Some Poetry

Today, I would like to share three poems that I wrote years ago, that were actually published in anthologies.

The first, I wrote in 1993 as my then fiance and I were getting ready to get married:

Approaching Our Day

With each passing day, the time draws near

For us to pledge ourselves one to the other forever, my dear.

That day will be great —

I can hardly wait!

Then together we will go

Down the long, winding road;

Fulfilling old dreams and building new ones,

Constantly sharing both difficulties and fun.

We’ll share love and support, laughter and tears

As together we grow old through the years.

We’ll climb difficult mountains and race down steep hills

Encouraging each other forever, as we will.

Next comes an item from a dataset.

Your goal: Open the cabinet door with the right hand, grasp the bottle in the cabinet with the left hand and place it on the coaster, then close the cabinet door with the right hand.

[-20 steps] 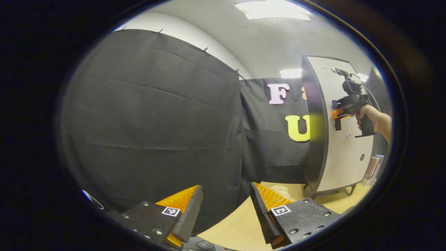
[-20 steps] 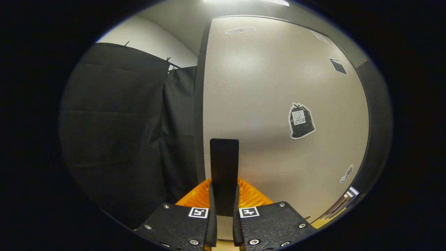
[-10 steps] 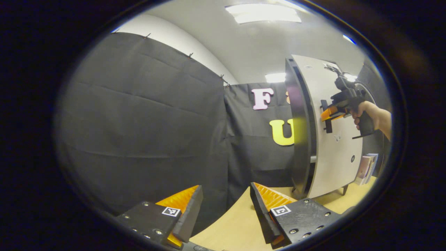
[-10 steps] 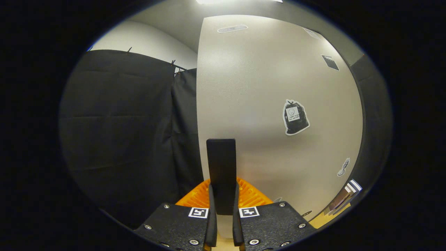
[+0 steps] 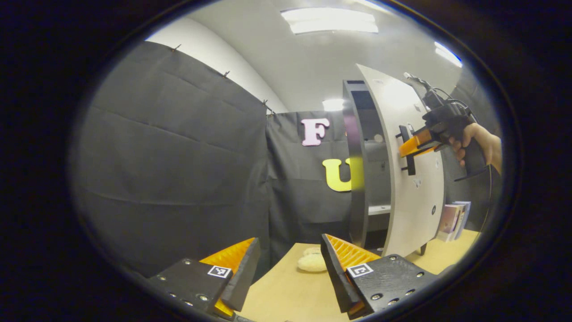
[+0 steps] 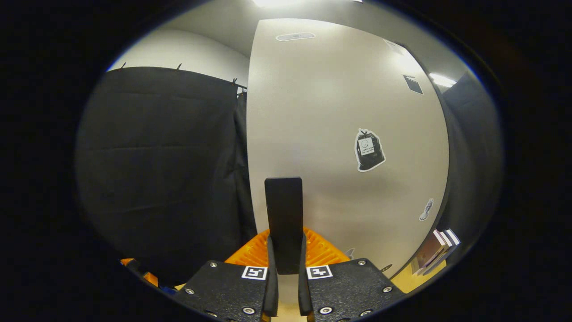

This next one was written as I watched my grandmother’s memory slip away as her body gave in to Alzheimer’s disease:

Lament of an Alzheimer’s Patient

Many memories, once vivid and bright,

Now fade with the twilight’s last light.

They say it’s an incurable disease;

When I beg someone to help me, please!

I feel frustration, anger, and pain;

As this disease gnaws away at my brain.

I feel lonely, helpless, and lost,

As I ride the sporadic, angry waves, being torn and tossed.

There is nothing left to do now, but pray

And ask God to take all of my pain away.

For God is forever faithful and true;

And in my darkest hour, he’ll see me through.

So now with the rising and setting of each sun;

I turn to the Holy One;

Asking for mercy, strength and love —

I receive these, by God’s grace from above.


This last one I wrote because I hate what European immigrants (our ancestors) did to the Native American people.  I have a great love for the Native American people, and my great-great grandmother was a full-blooded Cherokee Native American that I never had the privilege of knowing.

Tribute to a Lost Nation

Shawnee, Cheyenne, Arapaho, Cherokee, and Crow

These, and many other tribes, freely roamed this land long ago.

They were warriors and hunters with arrow and bows;

For food and clothing, they killed the deer and the antelope.

They loved, respected, and worked this land;

With primitive tools, blood and sweat came from their hands.

They have lost much and no longer proudly stand,

For they have been scattered like grains of sand.

As across this land, the wind blows,

I hear a voice echo;

“Tribes, such as Shawnee, Cheyenne, Arapaho, Cherokee, and Crow

Have all but vanished, like their brother, the buffalo.”